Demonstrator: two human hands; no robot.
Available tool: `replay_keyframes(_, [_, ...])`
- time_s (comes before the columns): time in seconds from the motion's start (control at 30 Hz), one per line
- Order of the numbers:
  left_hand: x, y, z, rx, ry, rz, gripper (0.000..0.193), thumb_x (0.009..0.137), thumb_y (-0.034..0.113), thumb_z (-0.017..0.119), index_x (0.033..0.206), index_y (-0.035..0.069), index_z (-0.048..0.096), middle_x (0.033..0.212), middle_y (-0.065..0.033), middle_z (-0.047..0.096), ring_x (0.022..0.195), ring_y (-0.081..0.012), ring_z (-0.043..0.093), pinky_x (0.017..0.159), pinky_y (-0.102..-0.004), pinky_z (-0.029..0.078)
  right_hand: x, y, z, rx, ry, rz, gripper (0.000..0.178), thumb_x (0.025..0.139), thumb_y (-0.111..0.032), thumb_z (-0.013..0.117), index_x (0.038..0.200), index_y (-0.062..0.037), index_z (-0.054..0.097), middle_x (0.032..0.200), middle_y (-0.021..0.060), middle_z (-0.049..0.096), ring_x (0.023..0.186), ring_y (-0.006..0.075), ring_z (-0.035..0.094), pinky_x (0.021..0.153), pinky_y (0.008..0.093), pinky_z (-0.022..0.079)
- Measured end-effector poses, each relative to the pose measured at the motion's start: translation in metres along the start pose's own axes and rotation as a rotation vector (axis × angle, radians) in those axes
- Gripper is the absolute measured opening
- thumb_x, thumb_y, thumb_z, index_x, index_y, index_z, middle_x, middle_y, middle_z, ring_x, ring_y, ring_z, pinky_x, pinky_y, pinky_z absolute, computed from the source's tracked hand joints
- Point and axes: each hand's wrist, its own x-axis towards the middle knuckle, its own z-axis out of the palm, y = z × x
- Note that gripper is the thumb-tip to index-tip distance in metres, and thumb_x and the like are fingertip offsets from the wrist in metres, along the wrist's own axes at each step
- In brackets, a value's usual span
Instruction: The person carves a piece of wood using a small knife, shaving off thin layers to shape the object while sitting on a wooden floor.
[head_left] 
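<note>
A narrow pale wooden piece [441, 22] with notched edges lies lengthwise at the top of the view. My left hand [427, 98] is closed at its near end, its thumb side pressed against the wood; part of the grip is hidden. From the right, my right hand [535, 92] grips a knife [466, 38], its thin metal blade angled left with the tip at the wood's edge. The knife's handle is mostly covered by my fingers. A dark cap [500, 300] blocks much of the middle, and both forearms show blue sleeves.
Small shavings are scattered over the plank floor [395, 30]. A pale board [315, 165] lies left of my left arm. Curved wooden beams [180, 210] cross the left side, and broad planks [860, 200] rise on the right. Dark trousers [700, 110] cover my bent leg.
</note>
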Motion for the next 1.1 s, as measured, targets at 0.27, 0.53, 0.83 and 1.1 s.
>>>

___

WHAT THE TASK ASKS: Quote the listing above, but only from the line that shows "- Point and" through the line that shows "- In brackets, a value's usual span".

PROBLEM SOLUTION:
- Point and axes: each hand's wrist, its own x-axis towards the middle knuckle, its own z-axis out of the palm, y = z × x
- Note that gripper is the thumb-tip to index-tip distance in metres, and thumb_x and the like are fingertip offsets from the wrist in metres, along the wrist's own axes at each step
- In brackets, a value's usual span

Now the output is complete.